Best friend and band-mate, Stuart Prickett (vocals, guitars and keys) has striven to mold the emotive tenets of his main vehicle into a more elemental concept. The debut, which only contains 4 elongated songs, begins with “Rail of Moon, A Stone.” Its weeping leads and glacial pace immediately rumble into life, with its bereft characteristics defining the signature of the album. It’s probably not entirely apt to call it funeral doom, especially if you consider the slower than evolution crawl of Eye of Solitude, but it’s certainly protracted in its delivery. Immediately noticeable are the forlorn keys that trace the disconsolate leads, layering the emotional heft – the drama of which is compounded around the 3 minute mark when the track shifts a gear, slipping into a comparatively mid-paced chug. Prickett adopts a slow, low pitched growl to espouse his lamentations and the delivery fits the album like a glove.

The ordering of the album, considering its elephantine content, is handled particularly well. I love funeral doom, but there are a great many of us that just can’t cope with its structure – Illimitable Dolor has the good grace, in its own minute way, to mix up the tempos of the content, alternating its brief track listing between languorous and slightly more propulsive material.
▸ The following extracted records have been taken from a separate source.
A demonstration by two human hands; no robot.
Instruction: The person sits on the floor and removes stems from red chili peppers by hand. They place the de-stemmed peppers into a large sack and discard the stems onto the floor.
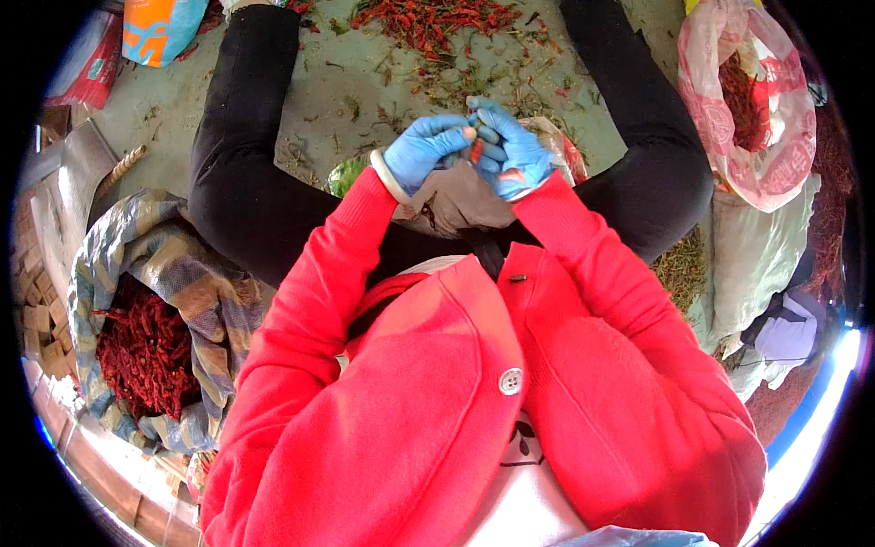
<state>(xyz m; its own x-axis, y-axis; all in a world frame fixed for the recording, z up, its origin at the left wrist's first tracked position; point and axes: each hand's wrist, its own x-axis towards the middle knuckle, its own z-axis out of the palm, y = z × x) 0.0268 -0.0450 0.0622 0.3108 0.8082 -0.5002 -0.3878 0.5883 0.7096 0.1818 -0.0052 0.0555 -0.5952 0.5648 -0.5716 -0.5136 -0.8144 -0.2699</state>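
Note:
My left hand (425, 152), in a blue glove with a bare or torn thumb tip, is raised over my lap, and its thumb and forefinger meet at the stem end of a red chili pepper (476, 152). My right hand (509, 147), gloved in blue too and torn near the palm, has its fingers curled around the same pepper from the other side. Beneath both hands a greyish-brown cloth (458, 198) lies across my lap. On the floor ahead, between my black-trousered legs, is a heap of red chili peppers (437, 24) with green stems scattered around it.
A checked woven sack (205, 273) of dried red chilies (147, 349) stands at the left. A pink and white plastic bag (769, 161) holding red chilies is at the upper right, above a whitish sack (759, 260). An orange and blue bag (160, 31) lies at the upper left.

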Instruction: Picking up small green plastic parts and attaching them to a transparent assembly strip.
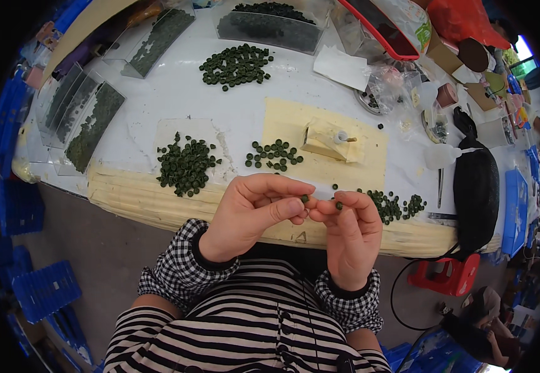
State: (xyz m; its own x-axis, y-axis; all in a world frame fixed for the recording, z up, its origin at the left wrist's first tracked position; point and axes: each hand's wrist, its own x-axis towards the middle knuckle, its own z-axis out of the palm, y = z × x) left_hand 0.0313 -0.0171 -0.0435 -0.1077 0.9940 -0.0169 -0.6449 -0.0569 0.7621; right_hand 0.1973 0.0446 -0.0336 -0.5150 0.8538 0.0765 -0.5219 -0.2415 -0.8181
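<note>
My left hand (254, 214) pinches a small dark green round piece (305, 199) between thumb and forefinger. Close beside it, my right hand (352, 233) grips another small green piece (339, 206) at its fingertips. Both hands are held just above the near edge of the table. Beyond them lie loose piles of the same green pieces: a heap (186, 165) to the left, a small cluster (274, 155) in the middle, and a scatter (397, 207) on the right. A tape-wrapped block (326, 142) with a small nozzle-like tip stands on a yellow sheet (282, 121).
Clear bins of green pieces (270, 28) stand at the back and left, with another pile (236, 65) before them. At right lie a white tissue (341, 67), a red-edged phone (385, 28), a squeeze bottle (441, 155) and a black bag (476, 193). A red stool (447, 276) is below.
</note>
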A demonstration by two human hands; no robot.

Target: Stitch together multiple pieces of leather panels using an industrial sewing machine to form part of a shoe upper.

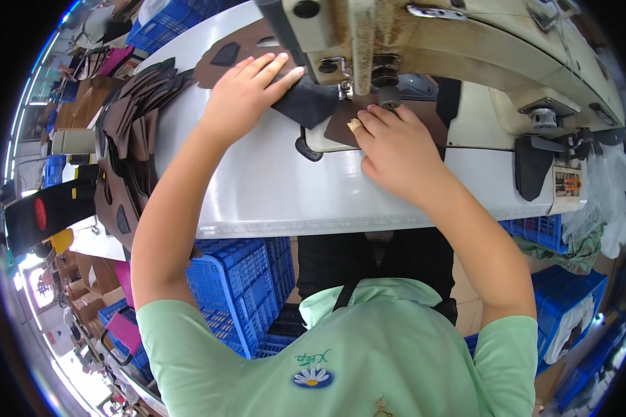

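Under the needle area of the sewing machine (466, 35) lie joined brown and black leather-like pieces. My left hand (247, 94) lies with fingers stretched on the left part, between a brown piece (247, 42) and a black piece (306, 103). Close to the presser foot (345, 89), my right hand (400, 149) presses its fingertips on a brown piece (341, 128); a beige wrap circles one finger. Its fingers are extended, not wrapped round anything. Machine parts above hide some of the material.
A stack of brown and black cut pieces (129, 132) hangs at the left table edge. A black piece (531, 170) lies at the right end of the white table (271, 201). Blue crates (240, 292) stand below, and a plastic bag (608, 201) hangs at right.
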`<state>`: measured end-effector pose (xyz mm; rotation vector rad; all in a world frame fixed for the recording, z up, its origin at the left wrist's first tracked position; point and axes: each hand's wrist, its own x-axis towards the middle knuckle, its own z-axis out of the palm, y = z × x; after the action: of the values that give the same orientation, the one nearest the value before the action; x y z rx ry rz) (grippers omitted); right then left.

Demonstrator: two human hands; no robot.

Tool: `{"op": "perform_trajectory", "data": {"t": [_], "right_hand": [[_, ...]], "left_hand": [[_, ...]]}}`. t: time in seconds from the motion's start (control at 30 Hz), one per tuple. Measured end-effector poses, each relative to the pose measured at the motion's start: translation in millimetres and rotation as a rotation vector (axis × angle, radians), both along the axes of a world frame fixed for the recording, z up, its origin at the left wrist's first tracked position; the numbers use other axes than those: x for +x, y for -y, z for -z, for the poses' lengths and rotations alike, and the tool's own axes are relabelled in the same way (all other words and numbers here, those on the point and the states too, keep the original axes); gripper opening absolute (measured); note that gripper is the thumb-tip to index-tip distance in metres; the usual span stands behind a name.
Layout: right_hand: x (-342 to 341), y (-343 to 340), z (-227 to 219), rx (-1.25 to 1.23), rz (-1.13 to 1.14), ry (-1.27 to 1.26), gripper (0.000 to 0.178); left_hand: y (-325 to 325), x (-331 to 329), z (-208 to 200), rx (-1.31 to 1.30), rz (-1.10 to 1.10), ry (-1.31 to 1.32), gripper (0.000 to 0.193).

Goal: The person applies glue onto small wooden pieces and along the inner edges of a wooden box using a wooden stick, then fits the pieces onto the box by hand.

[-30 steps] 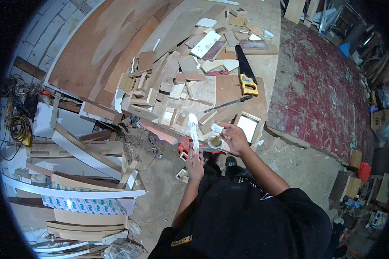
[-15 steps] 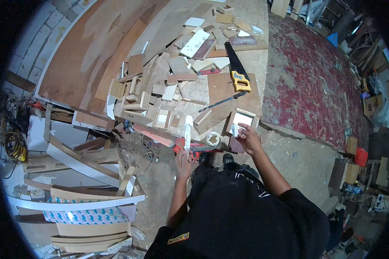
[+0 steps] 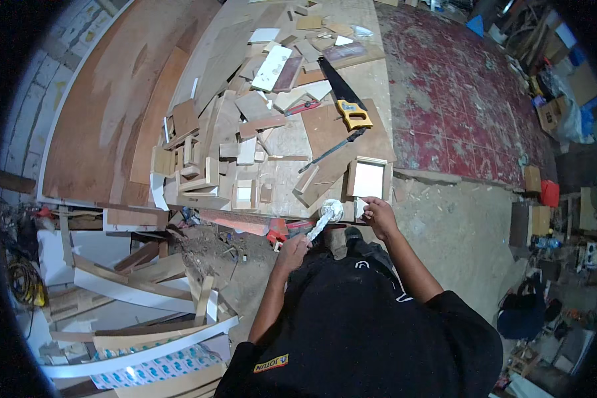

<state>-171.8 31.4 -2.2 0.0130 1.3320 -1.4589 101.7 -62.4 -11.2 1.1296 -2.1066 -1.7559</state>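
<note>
In my left hand (image 3: 292, 253) is a stick thickly coated in white paste (image 3: 318, 228). Its far end is over or in a small round tub (image 3: 332, 209) at the table's near edge; I cannot tell whether it dips inside. Just right of the tub, my right hand (image 3: 379, 219) pinches a small flat piece smeared white (image 3: 360, 209), whose kind I cannot make out. Beyond that hand a shallow wooden frame box with a white panel (image 3: 369, 179) lies near the table corner.
Wood offcuts (image 3: 255, 105) are strewn over the plywood table (image 3: 290, 174). A yellow-handled handsaw (image 3: 353, 115) and a dark metal bar (image 3: 331, 151) lie beyond the frame box. A red tool (image 3: 277, 232) sits below the table edge. Curved boards (image 3: 136, 288) are piled at left.
My left hand has moved right, bringing the coated stick's end from over the table to the tub. The piece in my right hand has come nearer, off the frame box.
</note>
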Motion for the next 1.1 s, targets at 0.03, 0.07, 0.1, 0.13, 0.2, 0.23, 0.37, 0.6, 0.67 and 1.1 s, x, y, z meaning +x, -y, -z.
{"op": "perform_trajectory", "data": {"t": [0.03, 0.07, 0.1, 0.13, 0.2, 0.23, 0.37, 0.6, 0.67, 1.1], "right_hand": [[2.0, -2.6, 2.2, 0.004, 0.017, -0.003, 0.021], [4.4, -4.6, 4.5, -0.011, 0.035, -0.027, 0.021], [6.5, -6.6, 6.8, -0.026, 0.051, -0.051, 0.021], [7.5, -9.8, 8.8, -0.020, 0.069, -0.053, 0.021], [10.6, -16.4, 12.8, -0.038, 0.125, -0.071, 0.021], [14.6, -16.8, 12.3, -0.060, 0.129, -0.074, 0.021], [29.2, -21.3, 14.7, -0.019, 0.231, -0.070, 0.021], [47.5, -29.8, 27.6, -0.131, 0.186, -0.141, 0.028], [54.0, -25.1, 23.8, -0.156, 0.206, -0.113, 0.027], [20.4, 49.8, 16.7, -0.035, -0.040, -0.446, 0.020]], "left_hand": [[2.9, 0.2, -0.1, 0.004, 0.017, -0.003, 0.029], [5.4, 1.2, -0.3, -0.033, 0.034, 0.018, 0.029], [7.8, 2.7, -0.7, -0.071, 0.051, 0.040, 0.029], [10.8, 0.9, -6.4, -0.066, 0.069, 0.037, 0.029], [17.9, -2.2, -19.5, -0.123, 0.101, 0.083, 0.029], [22.1, 2.8, -15.2, -0.125, 0.111, 0.084, 0.029], [37.7, 15.0, -4.9, -0.268, 0.158, 0.053, 0.029], [57.3, 15.9, -15.1, 0.026, 0.102, 0.001, 0.034], [59.8, 17.5, -12.9, 0.039, 0.106, -0.030, 0.033], [74.4, 61.9, -5.3, -0.015, -0.091, -0.101, 0.030]]}}
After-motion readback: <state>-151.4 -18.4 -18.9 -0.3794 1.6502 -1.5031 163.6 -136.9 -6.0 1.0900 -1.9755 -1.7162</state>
The tellingly titled “Comet Dies or Shines” begins with a riff which wouldn’t be out of place on a Doom:VS record. It quakes with tectonic weight until eventually opening into gorgeous, almost uplifting notes. Each moment on the album deftly echoes the different stages of the grieving process, and it’s in moments like these that the band truly earns its “atmospheric” tag, infusing its stock death/doom with legitimately evocative nuances. The organ that pervades “Salt of Brazen Seas” is inspired and lends a particular grandiosity to the riffing, undulating with a tidal and moon driven ebb and flow.

I can truthfully attest to the sincerity of Illimitable Dolor’s emotional impact, as my first few rotations were without knowledge of the impetus behind its creation. And although, to quote Mr. Mustaine, “hindsight is always 20/20,” I can still honestly report that these tracks were sentimentally draining even prior to the knowledge, which naturally lent a certain gravitas to future spins. Fans of more straight forward genres, looking to spend their time penis punching poseurs and turning their noses up at riffing that doesn’t break the sound barrier, will glean absolutely nothing from a release like this — even the masterful closer, “Abandoned Cuts of River,” a song so colossal in its quality and implication, that it sadly systematically neutralizes the entire first track, docking the debut to a lean but mean 3 songs. Every characteristic of “Rail of Moon, A Stone” is revisited in the album’s final piece, and after multiple listens, I found myself habitually skipping the first in favor of the last, which harbors sweeping melodies, lead guitar crescendos and crushing riff changes, dwarfing its predecessor by degrees.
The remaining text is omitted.